Acababa de despertarse hoy algo más tarde que cualquier otro domingo.
El destello de una mañana fresca y radiante perturbó su imperioso descanso. Aún
desde la cabecera observó con un gesto de desaire y, al mismo tiempo, de confusión,
el vestido gris y las medias negras de seda que se arremolinaban en la moqueta
de su dormitorio. A su mente sobrevenían arcadas de murmullos y voces como ecos ininteligibles. De
pronto recordó que el tren de la tarde pasó de largo y que había sucumbido a
los cantos de sirena nocturnos. Cortejada cariñosamente por los compañeros de la
noche cenicienta, se sentía protagonista en el asedio de distancias cortas.
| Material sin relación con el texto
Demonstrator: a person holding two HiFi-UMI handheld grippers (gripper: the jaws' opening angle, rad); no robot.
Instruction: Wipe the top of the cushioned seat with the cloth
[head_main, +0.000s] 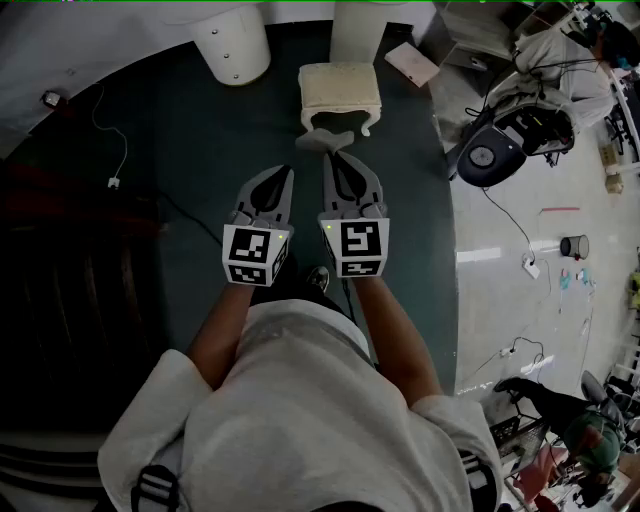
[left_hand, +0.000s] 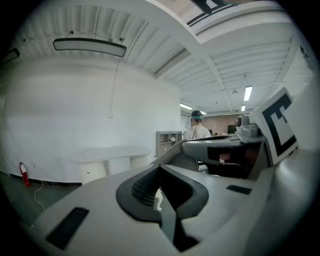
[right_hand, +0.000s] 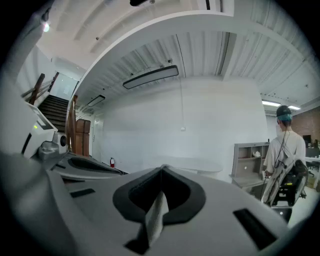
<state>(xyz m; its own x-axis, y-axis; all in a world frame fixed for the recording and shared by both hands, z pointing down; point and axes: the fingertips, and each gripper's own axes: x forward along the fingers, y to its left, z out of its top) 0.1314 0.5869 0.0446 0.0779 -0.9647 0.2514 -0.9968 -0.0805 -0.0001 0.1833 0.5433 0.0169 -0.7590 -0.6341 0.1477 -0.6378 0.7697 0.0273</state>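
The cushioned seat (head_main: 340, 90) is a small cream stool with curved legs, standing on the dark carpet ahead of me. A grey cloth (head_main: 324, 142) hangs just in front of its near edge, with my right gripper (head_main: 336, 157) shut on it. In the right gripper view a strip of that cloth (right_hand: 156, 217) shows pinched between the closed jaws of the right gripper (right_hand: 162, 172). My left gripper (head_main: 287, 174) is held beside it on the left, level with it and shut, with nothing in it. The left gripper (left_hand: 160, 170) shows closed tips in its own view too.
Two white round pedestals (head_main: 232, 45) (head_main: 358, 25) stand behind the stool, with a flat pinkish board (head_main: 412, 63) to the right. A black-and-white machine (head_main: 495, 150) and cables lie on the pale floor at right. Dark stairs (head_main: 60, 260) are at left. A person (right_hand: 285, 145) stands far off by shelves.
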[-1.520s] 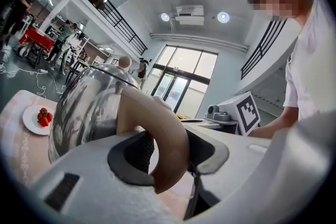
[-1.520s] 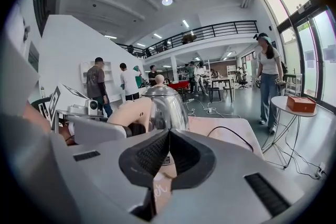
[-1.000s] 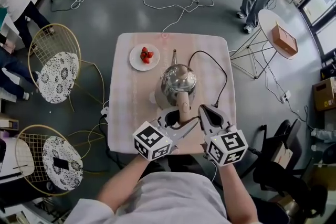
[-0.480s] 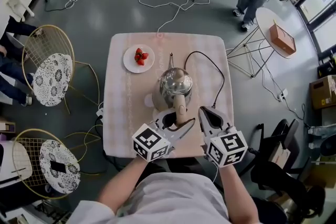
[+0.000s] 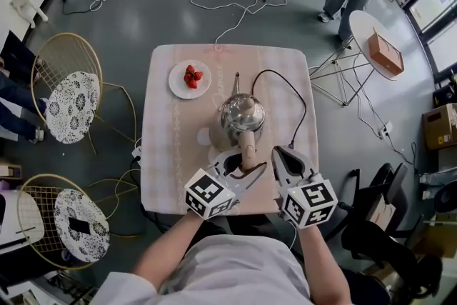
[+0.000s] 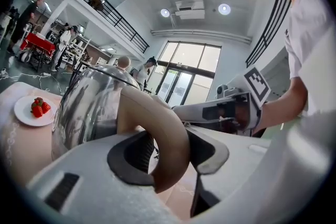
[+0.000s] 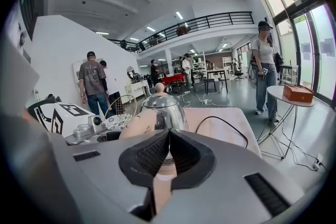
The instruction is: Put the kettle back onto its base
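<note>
A shiny steel kettle (image 5: pixel 241 113) with a beige handle (image 5: pixel 248 146) is at the middle of the pink table (image 5: pixel 168 146). Its cream round base (image 5: pixel 205 136) peeks out at the kettle's left; I cannot tell whether the kettle rests on it. My left gripper (image 5: pixel 246 162) is shut on the handle (image 6: pixel 163 134), one jaw on each side. My right gripper (image 5: pixel 280 152) sits just right of the handle, shut with nothing in it. In the right gripper view the kettle (image 7: pixel 160 110) stands straight ahead of the right gripper (image 7: pixel 168 139).
A white plate of strawberries (image 5: pixel 190 78) lies at the table's far left. A black cord (image 5: pixel 303 107) loops over the table's right side. Two wire chairs (image 5: pixel 75 93) stand to the left, and a small round table (image 5: pixel 371 28) to the right. People stand farther off.
The kettle stays in my left gripper's hold at nearly the same spot. The head view has shifted slightly. Both grippers have barely moved.
</note>
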Demonstrator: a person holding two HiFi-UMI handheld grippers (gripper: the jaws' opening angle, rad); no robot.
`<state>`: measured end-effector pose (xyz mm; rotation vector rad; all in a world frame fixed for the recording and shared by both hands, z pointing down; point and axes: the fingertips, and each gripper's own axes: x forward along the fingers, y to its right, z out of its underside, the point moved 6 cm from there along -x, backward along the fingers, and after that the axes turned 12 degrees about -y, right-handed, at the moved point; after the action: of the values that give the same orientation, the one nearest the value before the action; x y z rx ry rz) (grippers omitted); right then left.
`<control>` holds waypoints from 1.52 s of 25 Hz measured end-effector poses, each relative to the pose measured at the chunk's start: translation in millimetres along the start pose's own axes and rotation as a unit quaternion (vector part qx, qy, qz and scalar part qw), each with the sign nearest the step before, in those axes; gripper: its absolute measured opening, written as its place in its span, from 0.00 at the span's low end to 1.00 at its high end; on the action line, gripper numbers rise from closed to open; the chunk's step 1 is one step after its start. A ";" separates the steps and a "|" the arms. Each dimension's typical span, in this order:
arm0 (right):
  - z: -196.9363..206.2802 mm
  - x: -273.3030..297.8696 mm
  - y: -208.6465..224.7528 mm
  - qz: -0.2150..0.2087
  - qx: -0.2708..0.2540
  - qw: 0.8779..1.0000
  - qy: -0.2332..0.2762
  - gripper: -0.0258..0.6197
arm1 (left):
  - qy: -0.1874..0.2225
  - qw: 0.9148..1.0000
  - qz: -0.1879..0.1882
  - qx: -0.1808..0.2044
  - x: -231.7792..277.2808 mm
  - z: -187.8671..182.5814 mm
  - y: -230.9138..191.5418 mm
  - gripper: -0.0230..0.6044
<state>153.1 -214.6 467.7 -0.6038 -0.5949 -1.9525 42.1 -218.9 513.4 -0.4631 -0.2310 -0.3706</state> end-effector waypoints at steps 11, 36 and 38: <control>4.2 1.3 -5.4 -0.004 0.007 1.000 0.002 0.05 | -0.027 0.999 -0.020 0.005 -4.3 16.8 -5.4 0.31; 15.1 -3.0 -43.5 -0.008 0.029 0.999 0.024 0.05 | -0.104 0.992 -0.054 0.033 -43.5 37.8 -4.5 0.32; 16.9 -5.6 -47.7 -0.007 0.031 0.999 0.027 0.05 | -0.099 0.993 -0.061 0.033 -50.0 35.9 -1.4 0.32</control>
<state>115.1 -180.7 469.8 -0.5075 -0.6252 -1.9503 -8.7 -188.3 530.2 -0.4222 -0.4646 -0.4350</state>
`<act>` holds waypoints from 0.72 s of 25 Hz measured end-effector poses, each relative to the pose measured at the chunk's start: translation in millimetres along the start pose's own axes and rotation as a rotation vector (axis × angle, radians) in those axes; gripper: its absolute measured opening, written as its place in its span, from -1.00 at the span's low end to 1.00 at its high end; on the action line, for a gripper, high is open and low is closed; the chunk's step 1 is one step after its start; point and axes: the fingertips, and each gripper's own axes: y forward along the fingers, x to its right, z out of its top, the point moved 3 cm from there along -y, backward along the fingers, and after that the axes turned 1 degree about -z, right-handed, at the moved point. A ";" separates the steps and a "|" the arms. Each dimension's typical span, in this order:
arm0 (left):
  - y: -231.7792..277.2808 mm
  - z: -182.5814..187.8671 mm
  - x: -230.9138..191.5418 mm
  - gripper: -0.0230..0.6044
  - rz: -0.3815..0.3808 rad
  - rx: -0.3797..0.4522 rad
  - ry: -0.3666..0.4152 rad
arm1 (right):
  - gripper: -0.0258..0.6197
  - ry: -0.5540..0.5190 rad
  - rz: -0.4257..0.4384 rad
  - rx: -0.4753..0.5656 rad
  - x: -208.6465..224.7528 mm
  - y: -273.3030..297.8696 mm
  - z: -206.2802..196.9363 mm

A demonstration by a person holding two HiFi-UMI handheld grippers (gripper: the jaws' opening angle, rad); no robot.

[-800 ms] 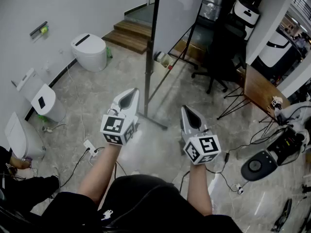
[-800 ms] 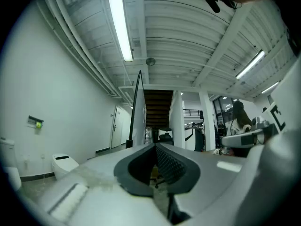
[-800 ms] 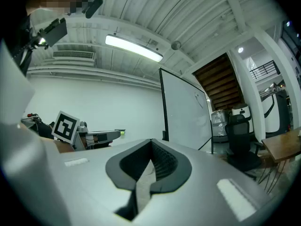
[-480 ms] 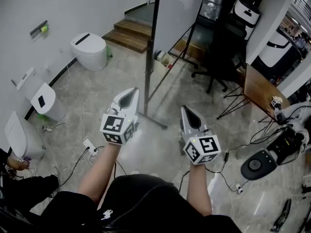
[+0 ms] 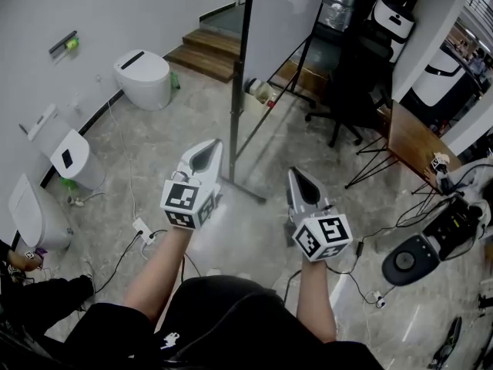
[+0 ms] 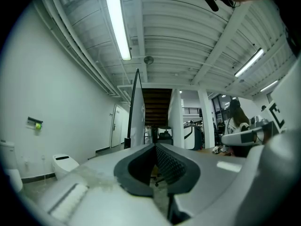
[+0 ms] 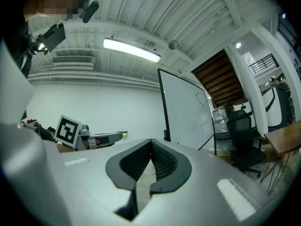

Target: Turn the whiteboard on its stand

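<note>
The whiteboard (image 5: 281, 18) hangs on a dark metal stand (image 5: 237, 99) straight ahead, its white face seen nearly edge-on. In the right gripper view the whiteboard (image 7: 186, 112) shows its white face in a black frame. My left gripper (image 5: 208, 151) points at the stand's foot, short of it, jaws shut and empty. My right gripper (image 5: 296, 177) is held level to its right, also shut with nothing in it. In the left gripper view the whiteboard (image 6: 135, 112) appears as a thin upright edge past the gripper (image 6: 155, 146). The tips of the right gripper (image 7: 151, 141) meet.
Several white toilets (image 5: 142, 79) stand along the left wall. A black office chair (image 5: 350, 91), a wooden table (image 5: 412, 141) and a white machine (image 5: 431, 245) crowd the right. Cables and a power strip (image 5: 142, 230) lie on the marble floor.
</note>
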 end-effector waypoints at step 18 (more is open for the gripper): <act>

Ahora hasta la memoria la traicionaba, pues
traía, contra su voluntad momentos que no deseaba recordar.
Abrió un cajón y sacó unas mallas, una sudadera, y se preparó
para salir. Esta vez eligió un gorro de lana para evitar ser reconocida por los
viandantes que ya se calentaban en el paseo matutino. Pronto fue encontrando la
paz interior al tiempo que aspiraba el aire puro y frío de la mañana, que
escuchaba los latidos acelerados del corazón y se reconocía en la sombra que
siempre la acompaña. Una ducha caliente la devolvió a la superficie de la vida,
dispuesta para ajustarse en su vestido negro y sus medias grises. Pero esta
vez, se dijo, no perdería el tren de la tarde.